CEMAC : reprise du crédit et légère décrue des risques, un équilibre encore fragile
Une embellie mesurée se dessine dans le secteur bancaire de la Communauté économique et monétaire de l’Afrique centrale. Selon le dernier rapport de politique monétaire publié début avril par la Banque des États de l’Afrique centrale, le taux des créances en souffrance a enregistré un léger recul en 2025, s’établissant à 16,0 % des crédits bruts, soit une baisse de 0,2 point. Une évolution modeste, mais révélatrice d’un début d’assainissement des portefeuilles bancaires dans la sous-région.
Ce frémissement intervient dans un contexte de dynamisation du crédit. Les financements à l’économie ont en effet progressé de 10,7 % pour atteindre 13 742,8 milliards de FCFA (environ 24,5 milliards de dollars). Une performance notable qui témoigne de la capacité des banques à accompagner la reprise tout en contenant les risques, malgré un environnement de financement encore contraignant.
Une reprise économique qui soutient le crédit
Cette amélioration est étroitement liée à la relance des activités hors pétrole, dont la croissance s’est établie à 4,3 % en 2025, contre 3,4 % un an plus tôt. Les secteurs de l’agro-industrie, du commerce, des services et du BTP ont particulièrement tiré profit de cette dynamique, absorbant l’essentiel des nouveaux crédits injectés dans l’économie réelle.
Dans une stratégie prudente, les établissements bancaires ont massivement privilégié les financements à court terme (+10,7 %), visant à soutenir la trésorerie des entreprises dans un contexte encore marqué par des incertitudes. En parallèle, le reflux de l’inflation — passée de 4,1 % en 2024 à 2,1 % en 2025 — a contribué à stabiliser l’environnement macroéconomique.

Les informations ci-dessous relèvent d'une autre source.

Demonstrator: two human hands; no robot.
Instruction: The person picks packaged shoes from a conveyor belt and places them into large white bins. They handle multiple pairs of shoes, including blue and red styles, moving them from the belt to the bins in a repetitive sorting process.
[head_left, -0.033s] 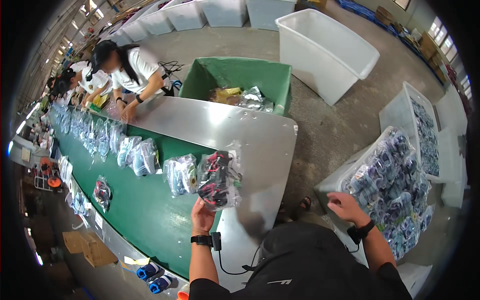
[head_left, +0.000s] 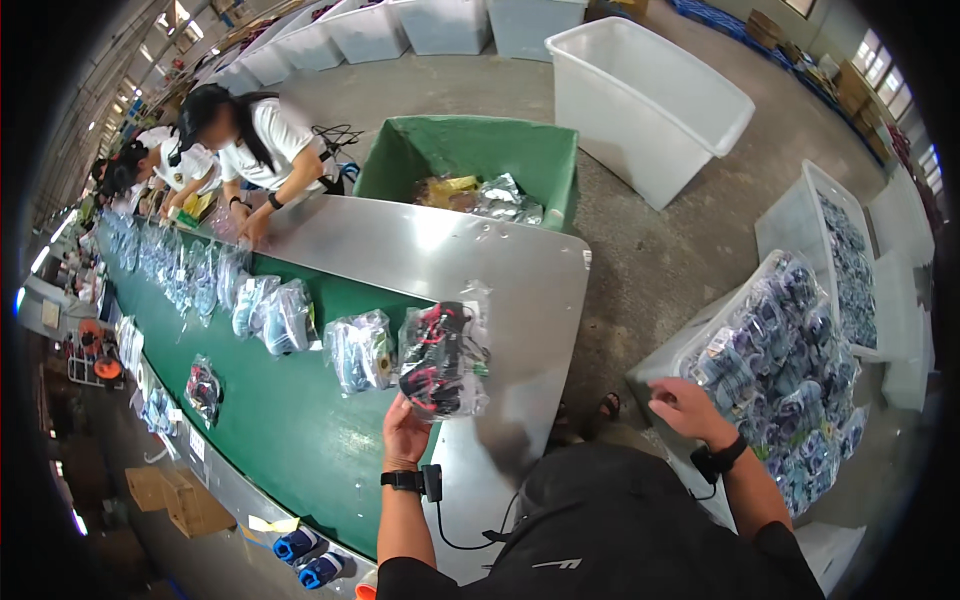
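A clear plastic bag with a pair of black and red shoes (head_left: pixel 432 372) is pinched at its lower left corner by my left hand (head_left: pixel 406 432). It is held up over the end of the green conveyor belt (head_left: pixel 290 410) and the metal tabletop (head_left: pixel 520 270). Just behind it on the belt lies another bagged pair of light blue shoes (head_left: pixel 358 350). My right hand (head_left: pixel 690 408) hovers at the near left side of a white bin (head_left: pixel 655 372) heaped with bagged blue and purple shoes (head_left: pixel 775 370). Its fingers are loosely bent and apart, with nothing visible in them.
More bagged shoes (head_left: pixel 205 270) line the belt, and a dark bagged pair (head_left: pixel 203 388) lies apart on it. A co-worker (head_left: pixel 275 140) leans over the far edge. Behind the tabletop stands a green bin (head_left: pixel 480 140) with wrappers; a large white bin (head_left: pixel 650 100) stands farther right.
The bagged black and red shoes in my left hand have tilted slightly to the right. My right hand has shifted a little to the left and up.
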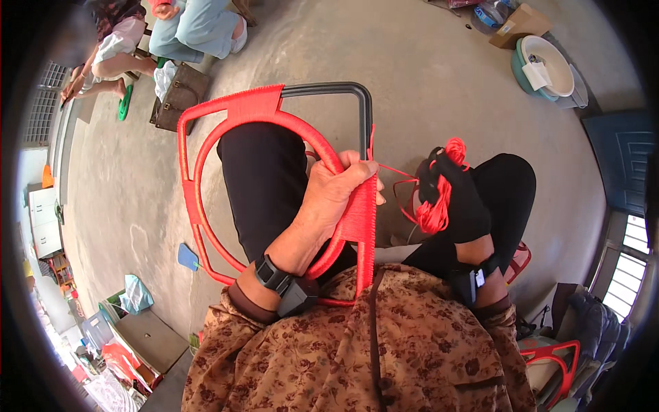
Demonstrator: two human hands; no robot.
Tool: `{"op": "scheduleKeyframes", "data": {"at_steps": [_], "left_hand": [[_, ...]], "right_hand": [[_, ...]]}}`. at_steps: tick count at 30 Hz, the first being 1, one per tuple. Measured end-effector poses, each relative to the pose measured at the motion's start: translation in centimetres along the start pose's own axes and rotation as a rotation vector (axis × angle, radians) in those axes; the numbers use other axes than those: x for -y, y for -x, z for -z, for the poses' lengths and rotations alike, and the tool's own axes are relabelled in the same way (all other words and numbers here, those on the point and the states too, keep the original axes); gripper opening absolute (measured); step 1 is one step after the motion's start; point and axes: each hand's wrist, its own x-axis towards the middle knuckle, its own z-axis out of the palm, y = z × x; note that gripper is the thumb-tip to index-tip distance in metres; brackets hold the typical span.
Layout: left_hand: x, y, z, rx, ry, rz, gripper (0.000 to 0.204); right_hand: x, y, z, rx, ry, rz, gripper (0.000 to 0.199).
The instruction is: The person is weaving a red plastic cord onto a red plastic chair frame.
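Currently, the bare left hand point(329, 196) is closed around the right side of a red cord-wrapped, roughly rectangular frame point(254, 103) with an inner ring point(319, 143). The frame spreads leftward from that hand, over a black-trousered leg point(254, 192). Just beyond the left hand, a smooth black corner point(360, 103) is unwrapped. Well to its right, the black-gloved right hand point(470, 206) clasps a loose red cord bundle point(435, 211); a thin strand point(398, 172) runs between the hands. The frame looks light and stiff, best gripped where ring and edge join; the bare corner may be slippery. The bundle seems soft and easily tangled.
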Motion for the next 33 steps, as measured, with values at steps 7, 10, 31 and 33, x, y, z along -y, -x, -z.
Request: {"op": "scheduleKeyframes", "data": {"at_steps": [7, 10, 31, 33], "left_hand": [[-0.3, 0.3, -0.3, -0.064, -0.015, -0.088, 0.018], [-0.7, 0.3, -0.3, -0.05, -0.004, -0.024, 0.019], [0.4, 0.3, -0.6, -0.08, 0.017, -0.207, 0.026], [0.4, 0.4, -0.5, -0.074, 0.074, -0.221, 0.029]], "right_hand": [[3.3, 2.7, 4.0, -0.264, 0.067, 0.248, 0.016], [4.0, 4.7, 3.1, -0.339, 0.443, 0.294, 0.019], [-0.3, -4.4, -6.8, 0.179, 0.477, 0.185, 0.049], [-0.3, -4.2, -7.2, 0.194, 0.537, 0.26, 0.05]]}}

Coût du crédit élevé et tensions de liquidité persistantes
Malgré ces signaux positifs, des zones de fragilité demeurent. Le coût du crédit reste élevé, avec un taux effectif global moyen de 11,50 % au quatrième trimestre 2025, limitant l’accès au financement pour une partie du tissu économique, notamment les PME.
Plus préoccupant encore, la trésorerie nette des banques a reculé de 7,3 % en 2025, traduisant des tensions croissantes sur la liquidité. Parallèlement, l’exposition des banques aux États a augmenté de 9,4 %, une tendance susceptible de restreindre davantage les marges de financement du secteur privé, au cœur de la diversification économique régionale.
Une vigilance monétaire maintenue pour préserver l’équilibre régional
Face à ces dynamiques contrastées, la Banque des États de l’Afrique centrale a opté pour le statu quo en avril 2026, maintenant ses taux directeurs inchangés. Une décision qui traduit une posture prudente, visant à consolider les acquis tout en préservant la stabilité monétaire et financière de la sous-région.
Enjeu sous-régional : consolider la résilience bancaire
Si la baisse des créances douteuses constitue un signal encourageant, elle reste insuffisante pour inverser durablement les vulnérabilités structurelles du système bancaire de la Communauté économique et monétaire de l’Afrique centrale. L’enjeu, à court et moyen terme, sera de renforcer la qualité des actifs bancaires, améliorer la liquidité et réorienter davantage les financements vers les secteurs productifs.
Dans une sous-région en quête de transformation économique, la solidité du système bancaire apparaît plus que jamais comme un levier stratégique de croissance et d’intégration.